- [Your task] Among the lines below, take the one holding "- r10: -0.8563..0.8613", the one holding "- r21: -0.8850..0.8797", and all lines between them. Set them down exactly.
---------- Provided data
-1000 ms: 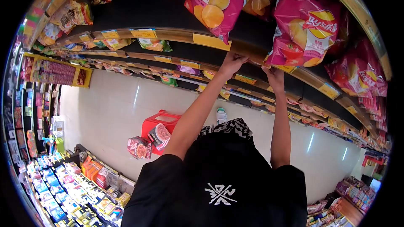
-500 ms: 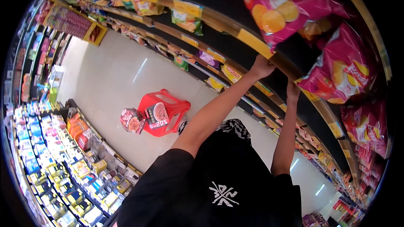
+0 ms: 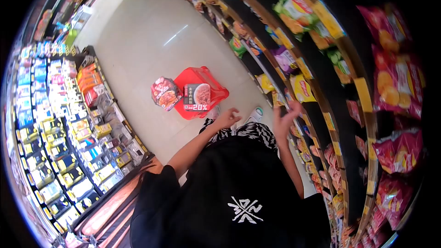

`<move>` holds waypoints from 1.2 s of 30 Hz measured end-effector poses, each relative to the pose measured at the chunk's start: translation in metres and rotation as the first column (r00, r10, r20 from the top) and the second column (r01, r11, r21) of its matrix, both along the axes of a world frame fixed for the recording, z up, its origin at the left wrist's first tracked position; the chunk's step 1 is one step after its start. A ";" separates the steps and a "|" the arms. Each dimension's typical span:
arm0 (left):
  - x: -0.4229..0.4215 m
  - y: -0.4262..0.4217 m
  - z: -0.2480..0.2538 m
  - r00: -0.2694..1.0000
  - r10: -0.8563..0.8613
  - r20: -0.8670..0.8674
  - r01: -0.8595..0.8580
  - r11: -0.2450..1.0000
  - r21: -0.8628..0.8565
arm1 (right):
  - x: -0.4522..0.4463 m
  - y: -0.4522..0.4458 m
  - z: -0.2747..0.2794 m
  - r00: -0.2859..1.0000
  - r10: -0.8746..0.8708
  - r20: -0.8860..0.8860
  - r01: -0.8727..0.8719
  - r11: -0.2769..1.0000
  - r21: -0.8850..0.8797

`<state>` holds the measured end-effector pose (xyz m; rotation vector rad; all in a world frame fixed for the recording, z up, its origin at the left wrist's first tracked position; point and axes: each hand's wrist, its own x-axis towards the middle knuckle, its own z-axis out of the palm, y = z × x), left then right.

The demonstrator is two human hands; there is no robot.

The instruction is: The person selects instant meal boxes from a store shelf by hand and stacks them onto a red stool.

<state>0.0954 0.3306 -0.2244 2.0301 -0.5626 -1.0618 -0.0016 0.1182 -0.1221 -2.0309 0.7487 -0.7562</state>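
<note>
My left hand (image 3: pixel 228 118) hangs in front of my body with loosely bent fingers apart and nothing in them. Just beyond it on the floor stands a red plastic stool (image 3: pixel 219 93). On the stool lies a dark box (image 3: pixel 197 97) with a bowl of food pictured on it and "20%" printed below. A red patterned package (image 3: pixel 166 93) sits at the stool's left side; whether it rests on the seat I cannot tell. Beside the snack shelves, my right hand (image 3: pixel 288 115) is raised and empty, its fingers spread and slightly blurred.
Snack shelves curve along the right, with pink chip bags (image 3: pixel 398 85) on the upper level and a yellow bag (image 3: pixel 302 88) lower down. At left is a brightly lit display of small packages (image 3: pixel 69 156). A pale tiled floor (image 3: pixel 138 59) runs between them.
Both hands have come off the upper shelf edge and dropped back toward my body. The view has swung, so the chip bags now sit farther right and the stool nearer the middle.
</note>
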 end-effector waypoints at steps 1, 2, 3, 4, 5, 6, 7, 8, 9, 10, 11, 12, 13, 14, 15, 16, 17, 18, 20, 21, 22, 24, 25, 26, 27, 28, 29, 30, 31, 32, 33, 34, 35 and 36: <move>0.004 0.031 -0.021 0.997 0.065 -0.043 -0.059 0.989 0.133 | 0.013 0.021 -0.010 0.991 0.125 -0.047 -0.123 0.992 0.040; 0.007 0.062 -0.040 0.985 0.167 -0.043 -0.159 0.976 0.148 | 0.024 0.039 -0.027 0.964 0.256 -0.071 -0.252 0.966 0.065; 0.012 0.094 -0.059 0.963 0.265 -0.042 -0.255 0.953 0.163 | 0.037 0.056 -0.045 0.920 0.382 -0.092 -0.374 0.923 0.093; 0.020 0.124 -0.077 0.945 0.326 -0.004 -0.315 0.918 0.242 | 0.052 0.072 -0.055 0.861 0.496 -0.111 -0.485 0.867 0.114; 0.026 0.154 -0.094 0.923 0.382 0.036 -0.373 0.871 0.321 | 0.064 0.089 -0.064 0.786 0.604 -0.128 -0.589 0.796 0.141; 0.031 0.185 -0.118 0.851 0.521 0.065 -0.512 0.796 0.324 | 0.075 0.105 -0.074 0.728 0.670 -0.147 -0.643 0.741 0.193; 0.036 0.213 -0.136 0.757 0.647 0.097 -0.639 0.699 0.321 | 0.088 0.120 -0.085 0.662 0.732 -0.160 -0.692 0.679 0.244; 0.044 0.237 -0.142 0.663 0.741 0.105 -0.726 0.602 0.333 | 0.100 0.133 -0.095 0.590 0.790 -0.169 -0.735 0.612 0.294; 0.052 0.255 -0.145 0.557 0.822 0.115 -0.799 0.493 0.343 | 0.112 0.147 -0.105 0.551 0.815 -0.182 -0.754 0.579 0.312; 0.061 0.266 -0.136 0.477 0.876 0.077 -0.838 0.427 0.339 | 0.124 0.161 -0.115 0.511 0.838 -0.192 -0.771 0.545 0.329; 0.070 0.278 -0.126 0.392 0.919 0.039 -0.871 0.357 0.338 | 0.135 0.174 -0.125 0.471 0.859 -0.201 -0.785 0.512 0.349; 0.080 0.289 -0.114 0.305 0.952 0.003 -0.896 0.286 0.340 | 0.147 0.185 -0.137 0.447 0.872 -0.202 -0.794 0.490 0.360; 0.090 0.299 -0.107 0.274 0.961 -0.033 -0.901 0.269 0.341 | 0.159 0.196 -0.147 0.424 0.883 -0.201 -0.801 0.470 0.372; 0.099 0.306 -0.102 0.245 0.967 -0.069 -0.904 0.253 0.343 | 0.170 0.207 -0.157 0.403 0.893 -0.200 -0.806 0.450 0.385; 0.106 0.313 -0.098 0.216 0.971 -0.105 -0.906 0.240 0.349 | 0.181 0.218 -0.167 0.399 0.896 -0.196 -0.776 0.444 0.448; 0.113 0.318 -0.095 0.207 0.971 -0.116 -0.916 0.234 0.326 | 0.192 0.230 -0.174 0.398 0.896 -0.195 -0.739 0.439 0.511; 0.119 0.320 -0.094 0.201 0.971 -0.128 -0.925 0.231 0.303 | 0.200 0.240 -0.182 0.400 0.896 -0.195 -0.697 0.435 0.570; 0.125 0.321 -0.092 0.198 0.970 -0.141 -0.932 0.231 0.279 | 0.211 0.247 -0.179 0.351 0.899 -0.261 -0.685 0.437 0.584; 0.136 0.321 -0.088 0.213 0.960 -0.181 -0.937 0.253 0.242 | 0.226 0.267 -0.197 0.386 0.892 -0.237 -0.638 0.443 0.630; 0.141 0.321 -0.089 0.221 0.955 -0.200 -0.939 0.263 0.220 | 0.235 0.277 -0.197 0.405 0.886 -0.225 -0.616 0.446 0.650; 0.145 0.321 -0.089 0.233 0.946 -0.226 -0.937 0.280 0.207 | 0.243 0.282 -0.196 0.414 0.897 -0.157 -0.531 0.378 0.758; 0.149 0.319 -0.089 0.211 0.944 -0.253 -0.942 0.265 0.206 | 0.254 0.297 -0.189 0.489 0.862 -0.131 -0.379 0.346 0.859; 0.151 0.318 -0.089 0.200 0.943 -0.266 -0.945 0.258 0.203 | 0.260 0.304 -0.183 0.527 0.841 -0.123 -0.301 0.321 0.898; 0.152 0.318 -0.087 0.178 0.944 -0.278 -0.952 0.237 0.196 | 0.266 0.310 -0.176 0.507 0.846 -0.161 -0.269 0.333 0.904; 0.153 0.320 -0.089 0.176 0.940 -0.292 -0.954 0.237 0.186 | 0.267 0.315 -0.187 0.506 0.849 -0.149 -0.292 0.332 0.897; 0.153 0.322 -0.090 0.174 0.936 -0.307 -0.956 0.235 0.174 | 0.266 0.320 -0.208 0.504 0.853 -0.138 -0.316 0.330 0.889; 0.152 0.322 -0.091 0.172 0.931 -0.323 -0.958 0.234 0.165 | 0.265 0.324 -0.220 0.501 0.856 -0.128 -0.339 0.330 0.881; 0.151 0.319 -0.090 0.155 0.940 -0.305 -0.970 0.203 0.134 | 0.268 0.324 -0.213 0.536 0.831 -0.151 -0.279 0.344 0.897; 0.154 0.318 -0.089 0.202 0.930 -0.307 -0.963 0.247 0.112 | 0.274 0.324 -0.203 0.568 0.804 -0.177 -0.221 0.356 0.908; 0.155 0.317 -0.089 0.248 0.919 -0.307 -0.953 0.289 0.094 | 0.277 0.324 -0.193 0.598 0.775 -0.204 -0.158 0.364 0.918; 0.153 0.316 -0.089 0.291 0.906 -0.307 -0.941 0.328 0.078 | 0.275 0.324 -0.195 0.590 0.776 -0.224 -0.119 0.358 0.926; 0.152 0.314 -0.090 0.259 0.918 -0.300 -0.952 0.295 0.079 | 0.275 0.322 -0.196 0.581 0.776 -0.244 -0.083 0.354 0.931; 0.151 0.309 -0.090 0.227 0.928 -0.295 -0.963 0.260 0.076 | 0.276 0.318 -0.196 0.572 0.777 -0.263 -0.049 0.352 0.935; 0.149 0.306 -0.091 0.195 0.937 -0.289 -0.971 0.226 0.075 | 0.269 0.316 -0.228 0.535 0.784 -0.314 -0.145 0.451 0.881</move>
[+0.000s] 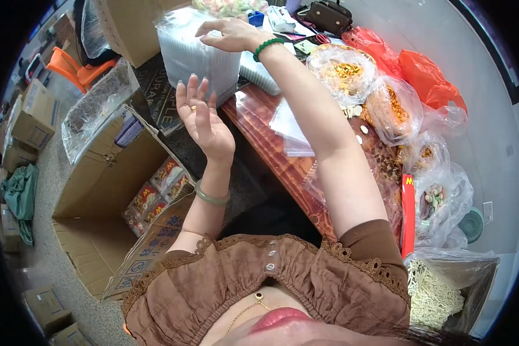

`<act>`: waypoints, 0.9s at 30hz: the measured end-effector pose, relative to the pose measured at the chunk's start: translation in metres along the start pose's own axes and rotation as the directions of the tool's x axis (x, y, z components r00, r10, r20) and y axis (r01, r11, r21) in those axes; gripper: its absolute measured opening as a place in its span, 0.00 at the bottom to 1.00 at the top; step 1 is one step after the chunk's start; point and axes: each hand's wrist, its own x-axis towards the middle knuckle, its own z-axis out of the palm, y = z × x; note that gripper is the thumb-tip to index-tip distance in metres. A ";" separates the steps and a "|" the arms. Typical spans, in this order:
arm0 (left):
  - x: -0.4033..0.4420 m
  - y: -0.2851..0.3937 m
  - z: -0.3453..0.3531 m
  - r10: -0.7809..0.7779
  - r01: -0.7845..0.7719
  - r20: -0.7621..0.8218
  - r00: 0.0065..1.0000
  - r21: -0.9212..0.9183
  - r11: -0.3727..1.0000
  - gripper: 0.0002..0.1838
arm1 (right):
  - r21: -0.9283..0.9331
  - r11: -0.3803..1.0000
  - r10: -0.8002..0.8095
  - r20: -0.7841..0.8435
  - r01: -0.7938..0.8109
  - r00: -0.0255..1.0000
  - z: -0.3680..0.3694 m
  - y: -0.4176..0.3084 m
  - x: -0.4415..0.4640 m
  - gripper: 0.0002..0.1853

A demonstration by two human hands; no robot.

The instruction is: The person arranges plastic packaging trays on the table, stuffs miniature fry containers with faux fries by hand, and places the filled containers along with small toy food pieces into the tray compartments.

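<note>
A tall stack of clear plastic trays, partly wrapped in film, stands at the top centre. Over its upper right part reaches my right hand, fingers apart and slightly bent; whether they touch the film is unclear. My left hand is raised in front of the stack, palm up, with its fingers spread and nothing in it. A second, lower stack of trays lies just right of the tall one. Clear plastic bags lie flat on the red-brown table.
Bags of orange pieces, red plastic bags and a brown purse lie along the right side. An open carton holds red-and-white packets at left. An orange chair stands behind. Lower right is a box of pale pieces.
</note>
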 end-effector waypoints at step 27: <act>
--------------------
- [Result below]
  - r10: -0.8563..0.8613
  - r20: -0.8670..0.8674
  - r01: -0.8595..0.8580
  - r11: -0.2450..1.0000
  - r21: -0.8628..0.8565
arm1 (right):
  - x: -0.4522..0.4463 m
  - y: -0.4522..0.4458 m
  - z: -0.2747..0.2794 m
  - r00: -0.2859..1.0000
  - r10: -0.8746..0.8708
  - r20: -0.8860..0.8860
  - r01: -0.8727..0.8719
  - r11: -0.2769..1.0000
  - r21: -0.8850..0.8797

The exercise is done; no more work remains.